- **Your task**: The full listing is to be written out again, unchanged.

(Record set)

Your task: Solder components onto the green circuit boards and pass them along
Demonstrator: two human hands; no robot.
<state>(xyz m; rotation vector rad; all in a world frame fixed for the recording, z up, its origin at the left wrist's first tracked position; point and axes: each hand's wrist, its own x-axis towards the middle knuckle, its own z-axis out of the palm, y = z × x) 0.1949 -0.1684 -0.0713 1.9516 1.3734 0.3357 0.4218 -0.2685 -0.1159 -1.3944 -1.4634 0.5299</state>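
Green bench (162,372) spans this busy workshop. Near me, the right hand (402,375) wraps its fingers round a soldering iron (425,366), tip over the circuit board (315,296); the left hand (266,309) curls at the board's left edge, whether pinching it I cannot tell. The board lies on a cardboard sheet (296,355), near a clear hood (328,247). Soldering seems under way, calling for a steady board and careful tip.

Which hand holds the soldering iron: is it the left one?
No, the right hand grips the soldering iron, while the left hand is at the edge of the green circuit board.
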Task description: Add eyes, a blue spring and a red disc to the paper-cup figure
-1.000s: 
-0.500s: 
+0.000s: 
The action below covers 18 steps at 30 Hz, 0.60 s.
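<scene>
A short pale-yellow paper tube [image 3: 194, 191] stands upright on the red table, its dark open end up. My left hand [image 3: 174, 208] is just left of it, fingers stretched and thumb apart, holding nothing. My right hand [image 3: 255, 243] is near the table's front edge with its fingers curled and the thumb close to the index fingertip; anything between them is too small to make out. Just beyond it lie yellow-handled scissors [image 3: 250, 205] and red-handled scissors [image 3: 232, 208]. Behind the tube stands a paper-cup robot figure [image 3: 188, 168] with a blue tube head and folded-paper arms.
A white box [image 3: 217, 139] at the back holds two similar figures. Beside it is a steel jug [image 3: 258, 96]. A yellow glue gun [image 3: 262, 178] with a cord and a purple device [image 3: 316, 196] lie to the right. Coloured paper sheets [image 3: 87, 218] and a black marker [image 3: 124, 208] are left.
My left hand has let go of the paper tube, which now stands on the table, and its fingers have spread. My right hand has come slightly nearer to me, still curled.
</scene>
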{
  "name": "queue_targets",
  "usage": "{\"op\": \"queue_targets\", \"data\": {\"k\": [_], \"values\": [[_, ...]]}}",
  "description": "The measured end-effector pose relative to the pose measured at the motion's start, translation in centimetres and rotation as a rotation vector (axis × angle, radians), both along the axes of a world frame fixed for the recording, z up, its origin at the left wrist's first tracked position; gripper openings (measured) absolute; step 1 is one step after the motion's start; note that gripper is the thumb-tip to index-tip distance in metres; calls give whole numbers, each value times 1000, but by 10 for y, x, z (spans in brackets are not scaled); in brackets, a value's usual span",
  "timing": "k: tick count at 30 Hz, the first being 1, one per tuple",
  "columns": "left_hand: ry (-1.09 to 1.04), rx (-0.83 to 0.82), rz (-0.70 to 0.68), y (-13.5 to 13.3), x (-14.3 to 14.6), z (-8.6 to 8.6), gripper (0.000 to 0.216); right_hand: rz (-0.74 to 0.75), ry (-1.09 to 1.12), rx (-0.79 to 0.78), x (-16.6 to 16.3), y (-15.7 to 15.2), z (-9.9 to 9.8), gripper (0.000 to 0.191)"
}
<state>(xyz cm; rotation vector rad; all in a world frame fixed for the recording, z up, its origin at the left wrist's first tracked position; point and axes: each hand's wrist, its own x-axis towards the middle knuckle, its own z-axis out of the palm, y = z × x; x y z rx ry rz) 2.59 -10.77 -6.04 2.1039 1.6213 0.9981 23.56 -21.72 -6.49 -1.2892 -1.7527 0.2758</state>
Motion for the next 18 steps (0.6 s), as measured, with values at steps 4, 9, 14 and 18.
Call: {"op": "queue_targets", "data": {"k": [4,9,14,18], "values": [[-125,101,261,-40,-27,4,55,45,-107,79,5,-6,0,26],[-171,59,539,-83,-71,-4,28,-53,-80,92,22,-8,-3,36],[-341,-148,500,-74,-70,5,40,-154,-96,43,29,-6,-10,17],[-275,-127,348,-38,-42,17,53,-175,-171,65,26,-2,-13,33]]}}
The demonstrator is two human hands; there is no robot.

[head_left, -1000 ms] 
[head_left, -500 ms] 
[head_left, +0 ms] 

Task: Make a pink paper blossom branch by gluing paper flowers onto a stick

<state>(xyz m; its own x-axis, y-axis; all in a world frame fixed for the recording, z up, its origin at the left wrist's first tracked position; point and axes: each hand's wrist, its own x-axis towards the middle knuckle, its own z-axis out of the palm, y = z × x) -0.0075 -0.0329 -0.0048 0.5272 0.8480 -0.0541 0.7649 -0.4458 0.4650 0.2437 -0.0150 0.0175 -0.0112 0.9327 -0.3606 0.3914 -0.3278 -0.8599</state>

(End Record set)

- **Result**:
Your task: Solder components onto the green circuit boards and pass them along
Demonstrator: two human hands; no robot.
<state>(xyz m; rotation vector rad; all in a world frame fixed for the recording, z up, its origin at the left wrist's first tracked position; point and axes: each hand's wrist, its own x-axis towards the middle knuckle, its own z-axis out of the palm, y = z × x) 0.1949 -0.1684 -0.0713 1.9516 1.3734 0.3357 0.4218 -0.2685 -0.1159 -1.3944 -1.4634 0.5299</state>
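Green bench (162,372) spans this busy workshop. Near me, the right hand (402,375) wraps its fingers round a soldering iron (425,366), tip over the circuit board (315,296); the left hand (266,309) curls at the board's left edge, whether pinching it I cannot tell. The board lies on a cardboard sheet (296,355), near a clear hood (328,247). Soldering seems under way, calling for a steady board and careful tip.

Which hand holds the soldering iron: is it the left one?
No, the right hand grips the soldering iron, while the left hand is at the edge of the green circuit board.
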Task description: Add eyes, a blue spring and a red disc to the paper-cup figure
-1.000s: 
-0.500s: 
+0.000s: 
The action below covers 18 steps at 30 Hz, 0.60 s.
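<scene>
A short pale-yellow paper tube [image 3: 194, 191] stands upright on the red table, its dark open end up. My left hand [image 3: 174, 208] is just left of it, fingers stretched and thumb apart, holding nothing. My right hand [image 3: 255, 243] is near the table's front edge with its fingers curled and the thumb close to the index fingertip; anything between them is too small to make out. Just beyond it lie yellow-handled scissors [image 3: 250, 205] and red-handled scissors [image 3: 232, 208]. Behind the tube stands a paper-cup robot figure [image 3: 188, 168] with a blue tube head and folded-paper arms.
A white box [image 3: 217, 139] at the back holds two similar figures. Beside it is a steel jug [image 3: 258, 96]. A yellow glue gun [image 3: 262, 178] with a cord and a purple device [image 3: 316, 196] lie to the right. Coloured paper sheets [image 3: 87, 218] and a black marker [image 3: 124, 208] are left.
My left hand has let go of the paper tube, which now stands on the table, and its fingers have spread. My right hand has come slightly nearer to me, still curled.
</scene>
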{
  "name": "queue_targets",
  "usage": "{\"op\": \"queue_targets\", \"data\": {\"k\": [_], \"values\": [[_, ...]]}}",
  "description": "The measured end-effector pose relative to the pose measured at the motion's start, translation in centimetres and rotation as a rotation vector (axis × angle, radians), both along the axes of a world frame fixed for the recording, z up, its origin at the left wrist's first tracked position; gripper openings (measured) absolute; step 1 is one step after the motion's start; note that gripper is the thumb-tip to index-tip distance in metres; calls give whole numbers, each value times 1000, but by 10 for y, x, z (spans in brackets are not scaled); in brackets, a value's usual span",
  "timing": "k: tick count at 30 Hz, the first being 1, one per tuple",
  "columns": "left_hand: ry (-1.09 to 1.04), rx (-0.83 to 0.82), rz (-0.70 to 0.68), y (-13.5 to 13.3), x (-14.3 to 14.6), z (-8.6 to 8.6), gripper (0.000 to 0.216); right_hand: rz (-0.74 to 0.75), ry (-1.09 to 1.12), rx (-0.79 to 0.78), x (-16.6 to 16.3), y (-15.7 to 15.2), z (-9.9 to 9.8), gripper (0.000 to 0.191)"
}
<state>(xyz cm; rotation vector rad; all in a world frame fixed for the recording, z up, its origin at the left wrist's first tracked position; point and axes: each hand's wrist, its own x-axis towards the middle knuckle, its own z-axis out of the palm, y = z × x; x y z rx ry rz) 2.59 -10.77 -6.04 2.1039 1.6213 0.9981 23.56 -21.72 -6.49 -1.2892 -1.7527 0.2758</state>
Motion for the next 18 steps (0.6 s), as measured, with values at steps 4, 9, 14 and 18.
Call: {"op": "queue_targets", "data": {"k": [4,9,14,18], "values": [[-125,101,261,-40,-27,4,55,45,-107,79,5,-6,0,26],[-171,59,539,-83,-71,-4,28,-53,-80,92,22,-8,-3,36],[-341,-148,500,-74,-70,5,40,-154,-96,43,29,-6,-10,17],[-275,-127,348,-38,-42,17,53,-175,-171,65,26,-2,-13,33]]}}
The demonstrator is two human hands; there is no robot.

[head_left, -1000 ms] 
[head_left, -500 ms] 
[head_left, +0 ms] 

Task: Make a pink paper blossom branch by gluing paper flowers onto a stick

<state>(xyz m; its own x-axis, y-axis; all in a world frame fixed for the recording, z up, its origin at the left wrist's first tracked position; point and axes: each hand's wrist, its own x-axis towards the middle knuckle, its own z-axis out of the palm, y = z × x) -0.0075 -0.0329 -0.0048 0.5272 0.8480 -0.0541 0.7649 -0.4458 0.4650 0.2437 -0.0150 0.0175 -0.0112 0.9327 -0.3606 0.3914 -0.3278 -0.8599</state>

What the exercise required is now done.